_Task prompt_: Please copy the lines below exactly, from the first one through the line showing "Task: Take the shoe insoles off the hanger".

_Material to process_:
>>>>
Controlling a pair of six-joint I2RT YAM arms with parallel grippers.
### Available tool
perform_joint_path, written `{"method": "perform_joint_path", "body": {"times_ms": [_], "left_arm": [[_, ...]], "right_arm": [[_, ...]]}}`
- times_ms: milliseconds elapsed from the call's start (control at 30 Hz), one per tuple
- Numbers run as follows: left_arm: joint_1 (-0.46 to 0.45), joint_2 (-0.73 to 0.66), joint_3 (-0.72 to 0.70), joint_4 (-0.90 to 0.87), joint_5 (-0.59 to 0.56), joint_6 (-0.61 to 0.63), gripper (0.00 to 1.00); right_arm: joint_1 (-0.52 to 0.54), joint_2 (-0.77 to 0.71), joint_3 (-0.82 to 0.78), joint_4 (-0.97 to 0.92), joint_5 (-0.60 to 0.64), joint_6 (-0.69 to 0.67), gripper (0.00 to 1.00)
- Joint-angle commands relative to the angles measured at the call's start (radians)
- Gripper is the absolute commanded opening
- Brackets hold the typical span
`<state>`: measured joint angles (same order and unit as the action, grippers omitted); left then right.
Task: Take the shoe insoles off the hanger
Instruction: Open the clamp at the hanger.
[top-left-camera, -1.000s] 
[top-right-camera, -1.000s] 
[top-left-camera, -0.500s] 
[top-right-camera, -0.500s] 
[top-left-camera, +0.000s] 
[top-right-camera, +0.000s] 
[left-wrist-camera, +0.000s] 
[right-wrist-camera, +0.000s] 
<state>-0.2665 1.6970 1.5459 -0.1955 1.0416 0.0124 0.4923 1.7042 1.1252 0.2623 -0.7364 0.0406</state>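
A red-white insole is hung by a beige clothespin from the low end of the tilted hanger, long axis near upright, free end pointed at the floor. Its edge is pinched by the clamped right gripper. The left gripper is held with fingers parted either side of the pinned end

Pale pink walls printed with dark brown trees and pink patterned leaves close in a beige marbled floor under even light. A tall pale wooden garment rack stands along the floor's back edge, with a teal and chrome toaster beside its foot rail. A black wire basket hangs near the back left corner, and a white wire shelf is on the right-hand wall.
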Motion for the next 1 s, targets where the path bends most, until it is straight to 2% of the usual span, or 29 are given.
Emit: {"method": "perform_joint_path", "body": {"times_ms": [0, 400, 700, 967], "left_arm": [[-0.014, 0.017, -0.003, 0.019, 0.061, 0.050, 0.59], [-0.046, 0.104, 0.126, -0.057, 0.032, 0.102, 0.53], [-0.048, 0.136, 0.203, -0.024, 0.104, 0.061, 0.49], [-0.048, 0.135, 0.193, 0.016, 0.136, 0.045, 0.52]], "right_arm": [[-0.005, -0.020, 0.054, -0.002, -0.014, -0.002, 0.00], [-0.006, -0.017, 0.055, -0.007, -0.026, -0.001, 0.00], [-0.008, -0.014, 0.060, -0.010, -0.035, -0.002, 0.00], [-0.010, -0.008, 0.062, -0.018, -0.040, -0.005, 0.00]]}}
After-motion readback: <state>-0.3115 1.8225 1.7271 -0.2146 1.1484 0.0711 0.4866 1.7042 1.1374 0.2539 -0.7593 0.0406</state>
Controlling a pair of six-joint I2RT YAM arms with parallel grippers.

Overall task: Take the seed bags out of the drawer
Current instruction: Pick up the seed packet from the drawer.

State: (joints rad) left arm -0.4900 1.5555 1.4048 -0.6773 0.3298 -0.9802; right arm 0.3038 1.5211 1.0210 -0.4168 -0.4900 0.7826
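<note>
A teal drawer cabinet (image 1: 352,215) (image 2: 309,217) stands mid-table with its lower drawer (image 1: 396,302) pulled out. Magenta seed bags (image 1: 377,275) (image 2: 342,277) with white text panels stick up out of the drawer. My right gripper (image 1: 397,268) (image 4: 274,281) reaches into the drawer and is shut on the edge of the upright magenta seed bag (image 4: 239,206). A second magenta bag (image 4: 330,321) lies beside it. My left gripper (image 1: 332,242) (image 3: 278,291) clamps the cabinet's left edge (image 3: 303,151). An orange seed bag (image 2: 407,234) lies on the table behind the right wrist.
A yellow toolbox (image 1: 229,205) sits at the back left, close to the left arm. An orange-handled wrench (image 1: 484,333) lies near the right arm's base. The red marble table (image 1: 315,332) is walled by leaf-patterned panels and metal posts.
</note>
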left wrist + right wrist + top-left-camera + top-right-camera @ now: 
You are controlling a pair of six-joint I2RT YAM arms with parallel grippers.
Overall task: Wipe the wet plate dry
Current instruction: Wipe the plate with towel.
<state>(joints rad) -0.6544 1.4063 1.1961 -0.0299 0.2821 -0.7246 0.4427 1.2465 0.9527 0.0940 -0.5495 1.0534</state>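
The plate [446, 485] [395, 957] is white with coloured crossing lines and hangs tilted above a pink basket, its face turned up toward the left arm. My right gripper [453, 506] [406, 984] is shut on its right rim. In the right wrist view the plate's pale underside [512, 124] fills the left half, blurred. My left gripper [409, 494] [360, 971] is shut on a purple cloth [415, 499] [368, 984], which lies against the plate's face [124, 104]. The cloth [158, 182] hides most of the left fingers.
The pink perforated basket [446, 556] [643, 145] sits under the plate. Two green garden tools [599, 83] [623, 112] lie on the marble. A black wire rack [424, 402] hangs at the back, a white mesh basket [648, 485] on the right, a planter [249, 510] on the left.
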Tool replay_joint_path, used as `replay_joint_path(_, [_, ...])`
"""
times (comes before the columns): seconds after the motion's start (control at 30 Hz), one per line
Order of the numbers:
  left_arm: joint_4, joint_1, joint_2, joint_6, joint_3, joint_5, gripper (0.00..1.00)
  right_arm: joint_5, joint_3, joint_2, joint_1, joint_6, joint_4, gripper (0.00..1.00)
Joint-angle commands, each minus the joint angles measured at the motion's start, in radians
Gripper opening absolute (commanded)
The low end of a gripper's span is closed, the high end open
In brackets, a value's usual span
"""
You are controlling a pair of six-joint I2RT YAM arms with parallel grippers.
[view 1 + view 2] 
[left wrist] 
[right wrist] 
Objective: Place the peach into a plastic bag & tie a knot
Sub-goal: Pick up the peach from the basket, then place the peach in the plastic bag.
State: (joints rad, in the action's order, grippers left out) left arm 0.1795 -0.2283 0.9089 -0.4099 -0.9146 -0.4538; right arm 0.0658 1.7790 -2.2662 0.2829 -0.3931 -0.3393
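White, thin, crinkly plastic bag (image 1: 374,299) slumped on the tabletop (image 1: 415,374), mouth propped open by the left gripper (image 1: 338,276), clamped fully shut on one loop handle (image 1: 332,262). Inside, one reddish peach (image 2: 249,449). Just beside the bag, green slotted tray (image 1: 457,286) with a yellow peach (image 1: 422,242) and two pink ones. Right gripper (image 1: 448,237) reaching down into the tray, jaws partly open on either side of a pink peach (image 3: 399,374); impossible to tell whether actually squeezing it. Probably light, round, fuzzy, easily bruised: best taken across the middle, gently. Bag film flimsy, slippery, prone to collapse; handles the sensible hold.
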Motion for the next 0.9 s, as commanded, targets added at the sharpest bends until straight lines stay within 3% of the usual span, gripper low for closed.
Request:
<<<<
_Solution below_:
Controlling a pair of six-joint I2RT YAM arms with parallel grippers.
### Available tool
perform_joint_path, written `{"method": "perform_joint_path", "body": {"times_ms": [_], "left_arm": [[_, ...]], "right_arm": [[_, ...]]}}`
- times_ms: milliseconds elapsed from the call's start (control at 30 Hz), one per tuple
- Numbers run as follows: left_arm: joint_1 (-0.46 to 0.45), joint_2 (-0.73 to 0.66), joint_3 (-0.72 to 0.70), joint_4 (-0.90 to 0.87), joint_5 (-0.59 to 0.56), joint_6 (-0.61 to 0.63), gripper (0.00 to 1.00); right_arm: joint_1 (-0.52 to 0.54), joint_2 (-0.77 to 0.71), joint_3 (-0.82 to 0.78), joint_4 (-0.97 to 0.92), joint_5 (-0.60 to 0.64), joint_6 (-0.69 to 0.67), gripper (0.00 to 1.00)
- Joint-angle commands relative to the angles measured at the call's start (radians)
- Gripper is the absolute commanded opening
- Brackets hold the typical span
`<state>`: measured joint angles (same order and unit as the action, grippers omitted); left then right.
Task: Take the shoe insoles off the hanger

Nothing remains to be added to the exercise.